Le 9 mars 1849, à l’Opéra royal de Berlin, on crée un Singspiel d’Otto Nicolai (1810-1849) : Die lustigen Weiber von Windsor. S’affirmant au fil des ans comme un musicien complet (baryton, maître de chapelle, compositeur), l’élève de Carl Zelter a déjà travaillé pour la scène italienne – Enrico II (Trieste, 1839), Gildippe e Odoardo (Gênes, 1840), Il proscritto (Milan, 1841) – quand il répond à l’invitation du roi de Prusse, Friedrich Wilhelm IV, désireux de faire de l’opéra un vecteur de l’esprit national. De fait, peu nombreux depuis la première tentative de Schütz (Dafne, 1627), des ouvrages lyriques majeurs s’imposent avec l’arrivée du romantisme, signés Mozart (Die Zauberflöte, 1791), Hoffmann (Undine, 1813), Weber (Der Freischütz, 1821) et Marschner (Hans Heiling, 1833) [lire notre chronique du 8 mars 2004].

Dans une époque où, remit par la science à sa juste place au sein de l’univers, l’Homme cherche à mieux se connaître, la fascination pour l’œuvre universelle de Shakespeare (1564-1616) s’impose, tant elle foisonne de personnages complexes dont est mis à l’épreuve le libre arbitre, lié à une « interprétation correcte, erronée ou fallacieuse de prédictions ambiguës venant d’êtres fantastiques et magiques, dont on ne sait s’ils représentent des êtres extérieurs ou l’émanation des tréfonds de leur personnalité » (dixit le musicologue Jean-Marc Onkelinx). Puisant dans The merry wives of Windsor (1602), Otto Nicolai et Hermann von Mosenthal conçoivent un livret à l’équilibre bluffant, accordant plus de place aux femmes mariées qu’au goujat Falstaff, character qu’Elisabeth I avait apprécié dans Henry IV et Henry V.

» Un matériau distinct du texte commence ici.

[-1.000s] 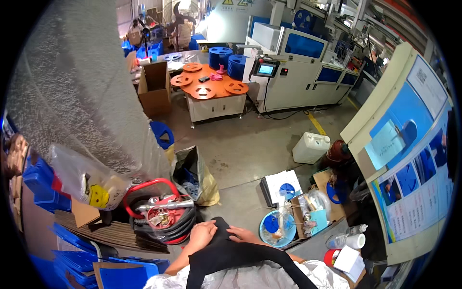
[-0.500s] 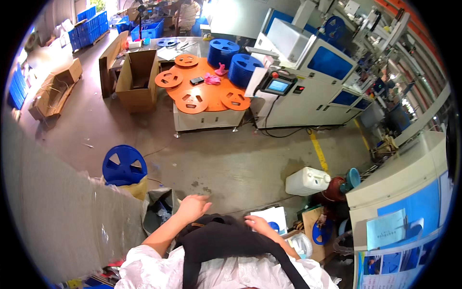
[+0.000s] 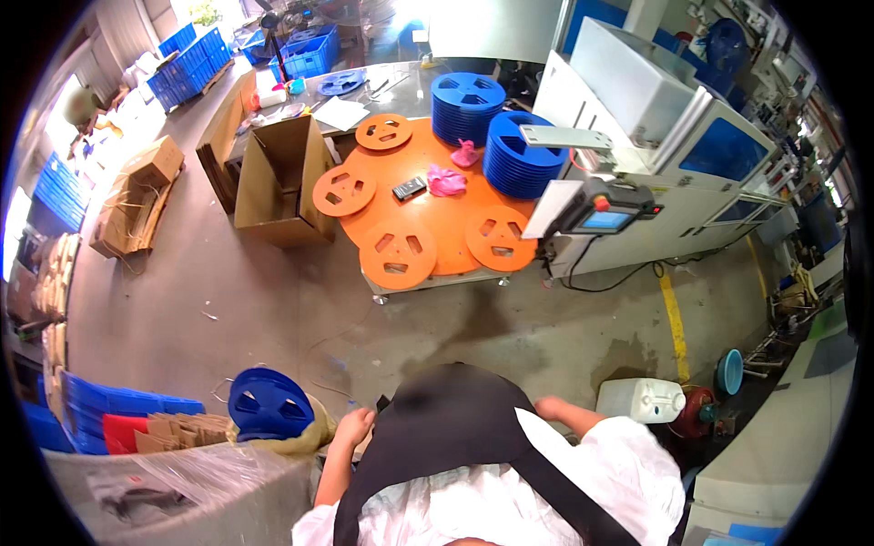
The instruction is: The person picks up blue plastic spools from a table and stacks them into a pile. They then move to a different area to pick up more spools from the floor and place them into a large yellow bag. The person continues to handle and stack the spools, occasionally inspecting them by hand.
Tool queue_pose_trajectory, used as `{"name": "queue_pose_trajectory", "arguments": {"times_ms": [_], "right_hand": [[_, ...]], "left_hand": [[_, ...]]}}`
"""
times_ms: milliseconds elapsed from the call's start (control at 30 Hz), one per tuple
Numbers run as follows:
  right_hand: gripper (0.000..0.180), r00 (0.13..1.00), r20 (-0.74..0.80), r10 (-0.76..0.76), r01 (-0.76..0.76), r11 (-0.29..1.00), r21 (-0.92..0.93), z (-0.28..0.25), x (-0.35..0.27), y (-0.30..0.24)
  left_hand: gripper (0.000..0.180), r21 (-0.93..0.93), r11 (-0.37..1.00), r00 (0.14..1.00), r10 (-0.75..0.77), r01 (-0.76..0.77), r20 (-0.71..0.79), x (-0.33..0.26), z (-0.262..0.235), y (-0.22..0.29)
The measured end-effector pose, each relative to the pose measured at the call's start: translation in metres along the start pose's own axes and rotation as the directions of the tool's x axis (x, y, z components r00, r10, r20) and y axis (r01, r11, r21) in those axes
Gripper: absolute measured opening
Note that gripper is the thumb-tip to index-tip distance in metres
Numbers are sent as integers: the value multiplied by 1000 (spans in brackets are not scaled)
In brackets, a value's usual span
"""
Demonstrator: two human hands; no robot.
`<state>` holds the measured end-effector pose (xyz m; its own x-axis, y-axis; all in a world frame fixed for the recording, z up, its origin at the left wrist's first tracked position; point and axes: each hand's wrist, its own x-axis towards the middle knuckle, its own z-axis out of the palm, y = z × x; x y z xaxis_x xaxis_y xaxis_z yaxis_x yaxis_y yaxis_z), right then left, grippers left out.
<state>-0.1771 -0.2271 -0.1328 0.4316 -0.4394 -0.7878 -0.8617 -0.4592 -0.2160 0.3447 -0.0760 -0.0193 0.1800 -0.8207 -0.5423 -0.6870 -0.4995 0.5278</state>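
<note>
My left hand (image 3: 357,426) hangs low beside the black apron, its fingers loosely curled, and nothing shows in it. Close to it is a blue reel (image 3: 269,403) in a yellowish sack (image 3: 319,428). On the other side, my right hand (image 3: 553,408) is by the apron's edge, its fingertips partly hidden. Ahead stands a round orange table (image 3: 437,223) with flat orange discs (image 3: 398,256) around its rim. It also carries two stacks of blue reels (image 3: 468,109), a pink cloth (image 3: 446,180) and a small dark device (image 3: 410,188).
A tall open carton (image 3: 284,182) stands left of the table. On its right is a white machine (image 3: 674,209) with a control screen (image 3: 605,220) and a cable on the floor. A white jerrycan (image 3: 642,400) sits at the right. Blue crates (image 3: 127,400) are at the lower left.
The view has moved closer to the orange table, which now looks larger. My left hand has dropped and its outstretched fingers have curled in. My right hand has moved outward.
</note>
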Motion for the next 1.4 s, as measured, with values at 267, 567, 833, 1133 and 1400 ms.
{"name": "queue_pose_trajectory", "arguments": {"times_ms": [267, 567, 833, 1133, 1400], "right_hand": [[34, 935, 349, -65, -88, 910, 404, -41, -8, -14], [34, 893, 415, 174, -384, 776, 500, -122, -60, -74], [35, 857, 430, 284, -502, 649, 572, -198, -46, -199], [36, 865, 340, 368, -501, 604, 621, -268, 0, -249], [37, 861, 362, 357, -509, 607, 610, -296, 8, -231]], "left_hand": [[28, -260, 893, 914, -399, 367, -79, 28, 29, -139], [27, -395, 761, 856, -481, 515, 189, 191, -121, -125], [27, -596, 557, 788, -569, 579, 235, 305, -261, -177], [26, -551, 447, 692, -606, 704, 392, 332, -256, -193], [26, -509, 449, 671, -590, 735, 448, 323, -252, -170]]}}
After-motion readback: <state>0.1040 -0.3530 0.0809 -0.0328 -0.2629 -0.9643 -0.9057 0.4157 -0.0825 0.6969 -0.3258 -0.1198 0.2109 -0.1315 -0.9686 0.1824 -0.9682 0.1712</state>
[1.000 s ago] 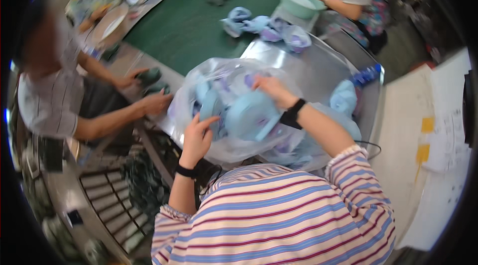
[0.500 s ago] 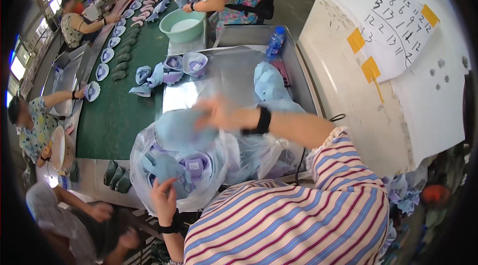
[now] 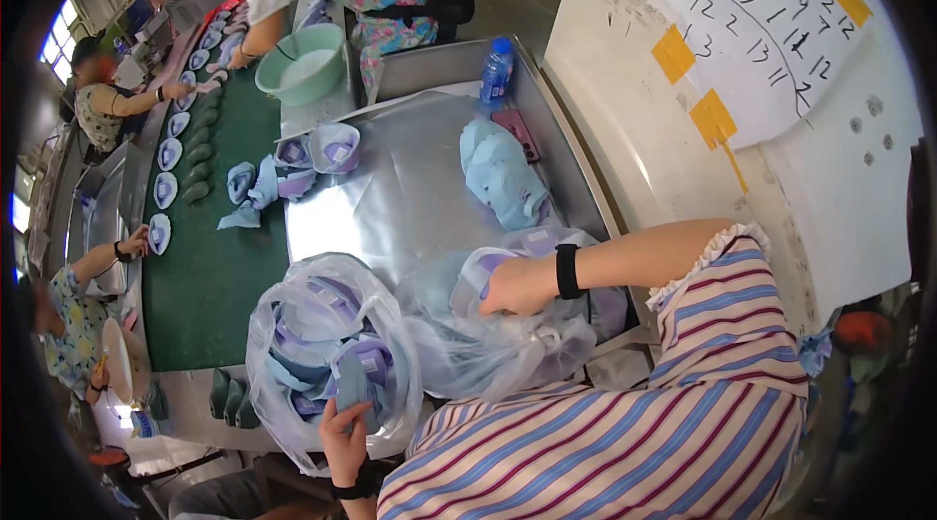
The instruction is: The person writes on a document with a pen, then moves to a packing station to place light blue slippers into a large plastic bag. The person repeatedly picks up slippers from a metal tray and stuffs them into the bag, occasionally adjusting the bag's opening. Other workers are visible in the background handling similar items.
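At the mouth of an open clear plastic bag (image 3: 262, 344), my left hand (image 3: 346, 437) pinches a light-blue fabric cup (image 3: 351, 388) between thumb and fingers. Loose blue and lilac cups (image 3: 322, 300), some with white labels, fill that bag. Over a second clear bag (image 3: 488, 354), to the right, my right hand (image 3: 522, 286) is closed on the edge of a pale blue and lilac cup (image 3: 475, 276); its fingertips are partly hidden. Beyond this hand, a nested stack of light-blue cups (image 3: 503, 173) lies on the metal tabletop (image 3: 410, 159).
Several cups (image 3: 334, 147) lie at the green belt's (image 3: 224, 256) edge. A green basin (image 3: 303, 66), a blue bottle (image 3: 497, 71) and a phone (image 3: 515, 134) stand or lie farther off. A white board (image 3: 634, 110) rises at the right. Co-workers handle pieces along the belt.
My right hand has moved from above the left bag to the right bag, and the blue cup it carried is gone from it. My left hand has closed on a cup in the left bag.
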The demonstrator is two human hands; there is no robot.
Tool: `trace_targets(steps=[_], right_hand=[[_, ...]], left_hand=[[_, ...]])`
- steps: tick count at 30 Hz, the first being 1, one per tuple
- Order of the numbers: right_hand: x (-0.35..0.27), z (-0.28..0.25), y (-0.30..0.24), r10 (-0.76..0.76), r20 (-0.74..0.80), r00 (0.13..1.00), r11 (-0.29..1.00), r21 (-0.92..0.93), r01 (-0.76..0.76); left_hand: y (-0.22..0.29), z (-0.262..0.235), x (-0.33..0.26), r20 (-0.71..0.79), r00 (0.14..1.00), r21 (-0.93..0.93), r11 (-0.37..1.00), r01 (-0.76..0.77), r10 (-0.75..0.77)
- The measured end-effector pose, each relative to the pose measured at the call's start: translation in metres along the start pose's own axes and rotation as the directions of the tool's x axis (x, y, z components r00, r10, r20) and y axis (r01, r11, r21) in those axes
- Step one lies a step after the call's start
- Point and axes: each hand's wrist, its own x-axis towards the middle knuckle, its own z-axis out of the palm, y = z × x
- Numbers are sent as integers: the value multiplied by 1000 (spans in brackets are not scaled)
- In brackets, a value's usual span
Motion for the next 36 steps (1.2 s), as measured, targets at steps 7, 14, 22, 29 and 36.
trace_targets(steps=[7, 14, 22, 29, 36], right_hand=[[11, -73, 135, 228, -399, 888, 964, 220, -149], [13, -64, 232, 771, -498, 398, 436, -42, -899], [104, -88, 102, 12, -774, 634, 945, -198, -259], [231, -18, -119, -527, 70, 847, 826, -191, 530], [228, 51, -130, -202, 468, 860, 610, -627, 485]], left_hand=[[-16, -22, 8, -338, 934, -248, 968, 33, -118], [-12, -40, -18, -433, 900, -77, 997, 12, -44], [-38, -40, -64, -596, 774, -243, 967, 81, -215], [-38, -24, -58, -639, 764, -42, 995, 87, -94], [-34, -19, -88, -696, 679, -238, 967, 89, -234]])
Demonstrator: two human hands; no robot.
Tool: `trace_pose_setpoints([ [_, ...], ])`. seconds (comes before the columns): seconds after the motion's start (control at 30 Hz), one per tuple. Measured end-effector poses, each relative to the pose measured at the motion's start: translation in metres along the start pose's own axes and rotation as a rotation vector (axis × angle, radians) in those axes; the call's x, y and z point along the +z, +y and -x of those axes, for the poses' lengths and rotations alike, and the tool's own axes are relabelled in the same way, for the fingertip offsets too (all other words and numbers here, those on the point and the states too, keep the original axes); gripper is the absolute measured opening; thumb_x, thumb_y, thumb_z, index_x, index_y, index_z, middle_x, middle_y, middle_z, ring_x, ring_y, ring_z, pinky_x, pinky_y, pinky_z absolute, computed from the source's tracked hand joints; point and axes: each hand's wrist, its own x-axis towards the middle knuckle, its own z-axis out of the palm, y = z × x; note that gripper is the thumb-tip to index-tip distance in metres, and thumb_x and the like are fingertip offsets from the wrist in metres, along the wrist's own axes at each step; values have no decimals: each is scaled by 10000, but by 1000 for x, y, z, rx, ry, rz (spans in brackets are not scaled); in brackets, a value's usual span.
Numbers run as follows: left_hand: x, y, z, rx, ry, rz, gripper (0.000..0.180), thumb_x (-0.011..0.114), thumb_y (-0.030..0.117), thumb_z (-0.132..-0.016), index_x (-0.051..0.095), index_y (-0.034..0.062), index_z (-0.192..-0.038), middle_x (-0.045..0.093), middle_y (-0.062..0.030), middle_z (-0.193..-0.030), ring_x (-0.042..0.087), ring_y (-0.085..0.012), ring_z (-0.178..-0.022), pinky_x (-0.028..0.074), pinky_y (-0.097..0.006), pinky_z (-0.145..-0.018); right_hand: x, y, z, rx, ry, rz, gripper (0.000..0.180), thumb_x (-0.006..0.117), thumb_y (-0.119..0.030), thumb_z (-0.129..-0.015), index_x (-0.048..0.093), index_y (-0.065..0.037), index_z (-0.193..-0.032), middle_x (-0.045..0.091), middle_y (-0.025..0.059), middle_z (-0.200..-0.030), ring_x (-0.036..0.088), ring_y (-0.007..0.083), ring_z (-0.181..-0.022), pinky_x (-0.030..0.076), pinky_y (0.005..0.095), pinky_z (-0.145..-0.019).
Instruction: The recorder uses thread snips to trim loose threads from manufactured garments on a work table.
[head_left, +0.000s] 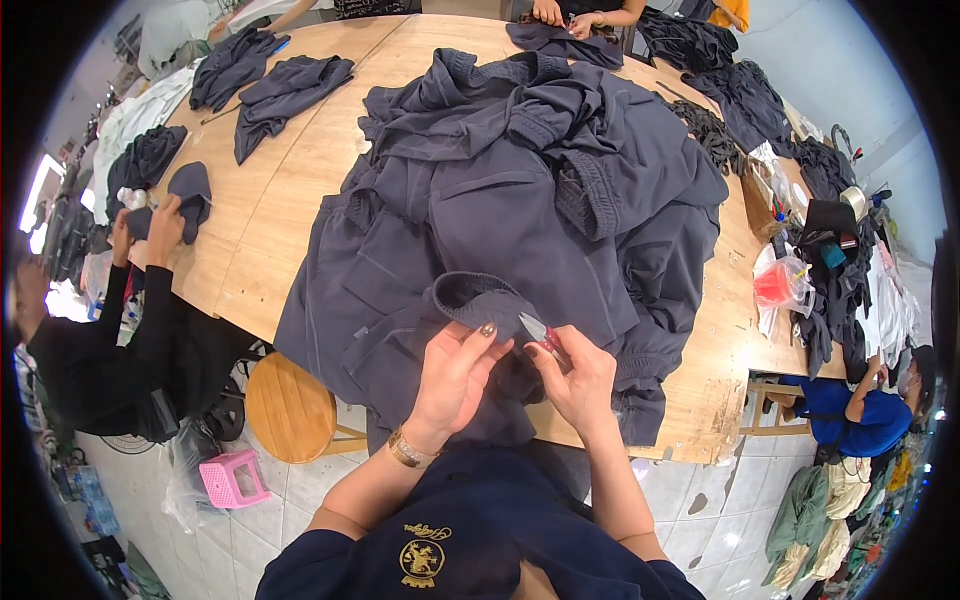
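Forearms (375, 482) angled up from the lower edge, the left hand (450, 385) pinches a dark gathered cuff (470, 294) at centre, the right hand (580, 382) curls round snips (549, 342) beside it, a garment pile (500, 215) heaped above.

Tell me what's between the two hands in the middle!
Gathered dark grey cloth, pinched by the left hand, and the metal blades of snips, held in the right hand; the head view shows this.
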Motion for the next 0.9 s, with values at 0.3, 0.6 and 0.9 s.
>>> trace_pose_setpoints([
  [0.3,6,-1,3,52,11,-81,206,522,60,-909,550,-4,-1103,598,-76,-1086,563,-148,-997,460,-317,-905,-1,1,-5,-78,6,67,273,685,-260,-784,527,-52,-703,519,77,-611,522,251,-490,393,321,-465],
  [0.6,5,-2,2,66,27,-100,203,521,55,-911,553,5,-1104,598,-72,-1090,563,-146,-999,461,-322,-903,-5,4,-3,14,23,24,264,692,-265,-778,547,-53,-717,520,75,-611,521,250,-490,387,316,-466],
  [0.9,5,2,1,17,29,-15,201,505,106,-926,546,-4,-1089,602,-87,-1072,572,-147,-978,473,-315,-872,-1,7,2,-50,24,47,272,698,-281,-765,550,-58,-716,524,71,-616,518,248,-488,386,321,-472],
])
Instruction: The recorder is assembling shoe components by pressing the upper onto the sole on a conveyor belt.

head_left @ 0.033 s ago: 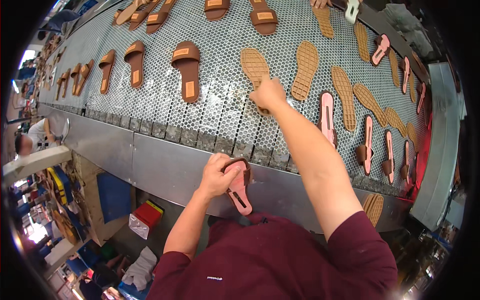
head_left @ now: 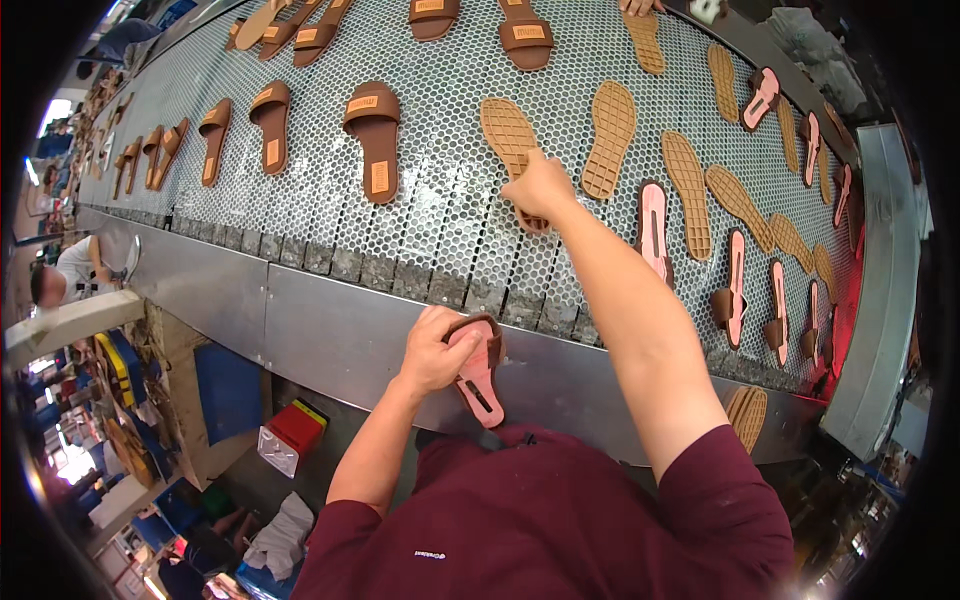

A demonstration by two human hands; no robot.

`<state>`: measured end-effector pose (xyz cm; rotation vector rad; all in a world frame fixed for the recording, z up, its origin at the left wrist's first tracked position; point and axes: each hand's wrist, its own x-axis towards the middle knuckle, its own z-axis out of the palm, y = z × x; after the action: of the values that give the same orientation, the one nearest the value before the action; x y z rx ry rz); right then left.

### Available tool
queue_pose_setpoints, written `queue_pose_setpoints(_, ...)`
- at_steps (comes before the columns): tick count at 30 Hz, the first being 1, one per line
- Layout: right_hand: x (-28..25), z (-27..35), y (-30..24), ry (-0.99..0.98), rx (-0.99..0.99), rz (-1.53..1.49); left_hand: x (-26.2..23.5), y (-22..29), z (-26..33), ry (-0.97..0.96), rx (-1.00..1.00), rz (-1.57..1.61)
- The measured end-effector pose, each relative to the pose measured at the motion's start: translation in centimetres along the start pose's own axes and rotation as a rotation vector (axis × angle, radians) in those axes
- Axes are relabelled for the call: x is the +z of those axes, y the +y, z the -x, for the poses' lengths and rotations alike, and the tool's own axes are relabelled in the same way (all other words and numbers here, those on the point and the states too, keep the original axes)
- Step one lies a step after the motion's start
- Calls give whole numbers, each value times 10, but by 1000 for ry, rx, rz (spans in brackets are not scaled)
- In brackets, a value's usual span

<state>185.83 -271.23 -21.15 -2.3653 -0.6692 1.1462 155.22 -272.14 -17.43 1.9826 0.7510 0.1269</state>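
My left hand [head_left: 437, 350] is closed around a slide sandal [head_left: 480, 385] with its pink underside up, near the conveyor's front edge. Part of the sandal's brown strap shows at its upper end. Over the belt, my right hand [head_left: 542, 188] is closed on the lower part of a tan shoe sole [head_left: 508, 128] with a grid pattern. That sole lies on the belt, and my fingers hide some of it. Just right of it lies another tan sole [head_left: 608, 140], and a brown slide sandal [head_left: 373, 145] rests to the left.
The metal mesh conveyor [head_left: 440, 240] carries several brown sandals on the left, and loose soles with pink-bottomed sandals [head_left: 736, 290] on the right. Another person's hand [head_left: 640, 7] is at the far edge. A red box [head_left: 293, 430] stands below at left; a metal housing [head_left: 875, 300] bounds the right.
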Motion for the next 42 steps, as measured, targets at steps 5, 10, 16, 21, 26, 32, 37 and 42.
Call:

Metteur en scène de cette rareté coproduite avec Lausanne, David Hermann [lire notre chronique du 7 mai 2013] voit dans le personnage célébré par Verdi [lire notre chronique du 15 novembre 2013] et Salieri [lire notre critique du CD] quelqu’un « qui met le feu à des barils de poudre qui ne demandaient que cela ». Falstaff devient un fantasme protéiforme (caché par un voile de baldaquin ou un costume de faune) qui agite une communauté bourgeoise, objet de désir pour Madame et de colère pour Monsieur, lesquels déballent leur ressenti dans le cabinet, tapissé de motifs façon Rorschach, d’un thérapeute didactique (le comédien Sébastien Dutrieux). Globalement, la réalisation tient la route, avec l’avantage d’apporter une touche d’angoisse à la farce attendue – on pense à la scène de l’auberge (Acte II, Tableau 1), confrontation de Fluth à « la voix du rival », au cauchemardesque plus appuyé que la féérie du finale.

Dans les décors plein d’âme de Rifail Ajdarpasic (façade de villa avec piscine… gonflable, intérieur chic, etc.), habillés par Ariane Isabell Unfried, les chanteurs font surtout valoir leurs qualités en seconde partie de soirée : Franz Hawlata (Falstaff), basse ample, Anneke Luyten (Frau Fluth) d’une rondeur incisive, Werner van Mechelen (Fluth), nuancé autant que vaillant, Sabina Willeit (Frau Reich), mezzo efficace, Laurent Kubla (Reich), baryton sûr, et Davide Giusti (Fenton), ténor souple et brillant. Convoitée en vain par le sonore Patrick Delcour (Dr. Cajus) et le prometteur Stefan Cifolelli (Spärlich), Sophie Junker (Anna) convainc également, même si sa fluidité limpide s’accompagne de quelque verdeur. Nous séduisent enfin la précision du Chœur « maison », ainsi que la lecture tendrement rythmée de Christian Zacharias à la tête de l’Orchestre de l’Opéra Royal de Wallonie.